Ese ciudadano-ciudadana que tiene vergüenza de presentarse a pedir que lo asistan o que le den un trabajo que no puede conseguir. Se transformó en muy escaso tiempo en “don nadie”; como tantos que duermen en las calles, tapándose con cartones, o familias enteras que tuvieron que desalojar sus viviendas y hoy viven debajo de los puentes que rodean el conurbano bonaerense.
Esos son ignorados y no están registrados. Son los que la ciudadanía ve y no alcanza a explicarse porqué se alegran de haber sacado millones de personas de la pobreza y las calles siguen poblada de ellos; los comedores populares están atiborrados de niños y madres, que diariamente acuden para tener un desayuno o un almuerzo.
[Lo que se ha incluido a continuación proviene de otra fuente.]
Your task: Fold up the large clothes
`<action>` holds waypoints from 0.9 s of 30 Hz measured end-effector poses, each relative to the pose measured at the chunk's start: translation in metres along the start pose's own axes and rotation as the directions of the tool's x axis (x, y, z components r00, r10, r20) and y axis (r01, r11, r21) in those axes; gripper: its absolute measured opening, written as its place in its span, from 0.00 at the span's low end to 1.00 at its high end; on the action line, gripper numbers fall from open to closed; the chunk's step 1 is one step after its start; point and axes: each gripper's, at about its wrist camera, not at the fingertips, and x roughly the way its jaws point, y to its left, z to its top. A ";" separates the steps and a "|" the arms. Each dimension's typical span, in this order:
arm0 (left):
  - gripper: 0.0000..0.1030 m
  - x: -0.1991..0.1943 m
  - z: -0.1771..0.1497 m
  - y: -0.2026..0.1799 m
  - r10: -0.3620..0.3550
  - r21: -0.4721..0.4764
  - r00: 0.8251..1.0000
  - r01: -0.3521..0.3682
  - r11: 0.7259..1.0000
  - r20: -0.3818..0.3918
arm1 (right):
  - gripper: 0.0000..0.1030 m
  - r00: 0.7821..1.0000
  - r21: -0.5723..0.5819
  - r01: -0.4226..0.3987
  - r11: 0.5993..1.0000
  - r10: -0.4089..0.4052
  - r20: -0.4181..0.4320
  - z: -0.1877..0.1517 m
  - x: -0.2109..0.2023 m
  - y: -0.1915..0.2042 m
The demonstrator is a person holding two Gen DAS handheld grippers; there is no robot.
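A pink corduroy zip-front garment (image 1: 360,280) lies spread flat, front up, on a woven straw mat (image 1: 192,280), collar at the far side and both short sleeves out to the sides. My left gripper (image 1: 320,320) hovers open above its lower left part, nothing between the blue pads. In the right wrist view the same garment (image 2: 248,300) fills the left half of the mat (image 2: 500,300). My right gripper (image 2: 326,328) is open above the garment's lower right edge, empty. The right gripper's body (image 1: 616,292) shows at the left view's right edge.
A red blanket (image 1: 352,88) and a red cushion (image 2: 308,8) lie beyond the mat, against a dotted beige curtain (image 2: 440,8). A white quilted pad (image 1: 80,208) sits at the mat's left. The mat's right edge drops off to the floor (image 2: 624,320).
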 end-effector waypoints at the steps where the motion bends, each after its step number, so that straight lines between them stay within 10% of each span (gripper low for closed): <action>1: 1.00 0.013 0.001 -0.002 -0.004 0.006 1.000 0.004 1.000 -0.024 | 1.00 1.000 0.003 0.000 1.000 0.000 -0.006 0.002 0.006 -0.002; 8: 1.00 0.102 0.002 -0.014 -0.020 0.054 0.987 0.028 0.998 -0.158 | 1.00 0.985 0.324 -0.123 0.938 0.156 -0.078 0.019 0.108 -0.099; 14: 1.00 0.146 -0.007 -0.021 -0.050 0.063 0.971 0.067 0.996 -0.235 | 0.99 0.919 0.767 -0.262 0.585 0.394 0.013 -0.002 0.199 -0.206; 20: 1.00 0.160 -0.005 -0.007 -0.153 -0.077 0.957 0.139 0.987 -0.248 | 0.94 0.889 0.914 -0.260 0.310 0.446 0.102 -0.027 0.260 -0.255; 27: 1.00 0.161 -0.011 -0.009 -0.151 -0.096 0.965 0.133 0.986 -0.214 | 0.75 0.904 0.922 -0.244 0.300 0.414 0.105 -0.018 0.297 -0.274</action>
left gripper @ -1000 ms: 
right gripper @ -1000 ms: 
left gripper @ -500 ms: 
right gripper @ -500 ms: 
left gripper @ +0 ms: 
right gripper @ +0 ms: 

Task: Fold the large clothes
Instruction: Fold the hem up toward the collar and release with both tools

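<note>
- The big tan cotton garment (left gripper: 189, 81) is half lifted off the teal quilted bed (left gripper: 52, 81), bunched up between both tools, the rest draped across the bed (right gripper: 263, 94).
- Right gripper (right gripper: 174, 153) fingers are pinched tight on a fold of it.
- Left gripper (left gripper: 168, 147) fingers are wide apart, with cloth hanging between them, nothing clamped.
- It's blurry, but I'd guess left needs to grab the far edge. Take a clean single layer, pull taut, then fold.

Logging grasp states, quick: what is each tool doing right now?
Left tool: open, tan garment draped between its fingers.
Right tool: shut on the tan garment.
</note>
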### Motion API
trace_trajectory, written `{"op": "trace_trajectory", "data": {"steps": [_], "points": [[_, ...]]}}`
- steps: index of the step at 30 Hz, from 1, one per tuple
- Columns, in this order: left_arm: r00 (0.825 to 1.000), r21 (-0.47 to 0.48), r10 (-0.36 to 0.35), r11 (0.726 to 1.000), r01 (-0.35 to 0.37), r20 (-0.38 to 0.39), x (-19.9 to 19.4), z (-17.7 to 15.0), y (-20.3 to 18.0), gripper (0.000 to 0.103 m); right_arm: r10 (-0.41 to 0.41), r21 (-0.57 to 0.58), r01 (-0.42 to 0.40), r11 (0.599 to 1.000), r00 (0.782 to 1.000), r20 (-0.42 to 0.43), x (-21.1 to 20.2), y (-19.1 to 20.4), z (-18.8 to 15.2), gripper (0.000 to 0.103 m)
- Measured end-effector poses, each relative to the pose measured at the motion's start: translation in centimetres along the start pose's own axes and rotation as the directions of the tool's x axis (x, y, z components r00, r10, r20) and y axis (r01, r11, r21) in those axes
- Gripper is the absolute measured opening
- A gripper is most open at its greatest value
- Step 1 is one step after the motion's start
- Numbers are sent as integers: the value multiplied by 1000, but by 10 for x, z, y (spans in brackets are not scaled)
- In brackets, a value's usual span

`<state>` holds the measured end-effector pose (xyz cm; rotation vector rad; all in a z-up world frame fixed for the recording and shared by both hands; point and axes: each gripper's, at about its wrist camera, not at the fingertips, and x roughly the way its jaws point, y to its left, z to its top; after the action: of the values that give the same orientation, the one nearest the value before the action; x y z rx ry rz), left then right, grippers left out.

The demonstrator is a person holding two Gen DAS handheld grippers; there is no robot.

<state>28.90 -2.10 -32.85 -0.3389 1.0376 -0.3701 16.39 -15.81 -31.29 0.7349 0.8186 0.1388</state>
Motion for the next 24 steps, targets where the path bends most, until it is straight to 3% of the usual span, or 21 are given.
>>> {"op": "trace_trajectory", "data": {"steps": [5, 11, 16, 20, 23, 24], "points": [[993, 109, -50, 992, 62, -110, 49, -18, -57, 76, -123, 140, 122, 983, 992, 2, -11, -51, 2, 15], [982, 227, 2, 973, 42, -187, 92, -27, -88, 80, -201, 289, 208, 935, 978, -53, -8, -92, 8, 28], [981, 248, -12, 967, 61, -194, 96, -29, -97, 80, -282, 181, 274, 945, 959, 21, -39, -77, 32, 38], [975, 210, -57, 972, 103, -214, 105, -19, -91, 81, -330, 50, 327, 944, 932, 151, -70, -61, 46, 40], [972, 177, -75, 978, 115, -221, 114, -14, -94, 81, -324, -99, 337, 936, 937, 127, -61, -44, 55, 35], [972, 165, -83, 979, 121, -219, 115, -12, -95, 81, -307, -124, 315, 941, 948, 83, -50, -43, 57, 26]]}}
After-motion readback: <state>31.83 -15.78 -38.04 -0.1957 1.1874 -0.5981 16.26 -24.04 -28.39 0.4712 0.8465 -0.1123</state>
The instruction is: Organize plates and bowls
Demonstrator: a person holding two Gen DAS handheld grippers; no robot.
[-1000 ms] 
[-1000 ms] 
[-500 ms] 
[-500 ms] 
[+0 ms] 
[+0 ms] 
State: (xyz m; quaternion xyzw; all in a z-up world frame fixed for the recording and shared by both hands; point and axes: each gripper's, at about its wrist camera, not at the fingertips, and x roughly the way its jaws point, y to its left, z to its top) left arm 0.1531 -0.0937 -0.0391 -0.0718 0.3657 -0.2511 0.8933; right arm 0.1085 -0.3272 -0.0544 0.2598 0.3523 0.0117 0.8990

Esto está operando fuera de los problemas políticos que se libran en el Congreso de la Nación. Son ajenos a los viajes del presidente Milei. Se constituyen en los marginados, son los invisibles argentinos que vemos a diario en las calles y pasan desapercibidos, porque los confundimos con el paisaje de las grandes urbes.
Esos no creemos que estén en el radar del INDEC, organismo que siempre estuvo manejado por la presión política que ejercía quienes mandaban. Tal vez la UCA se acerque a la realidad que hoy tiene la Argentina, no lo sabemos.
Pobres hay, indigentes abundan, generaciones sin futuro por lo menos tres, en verdad: ¿De qué nos alegramos?.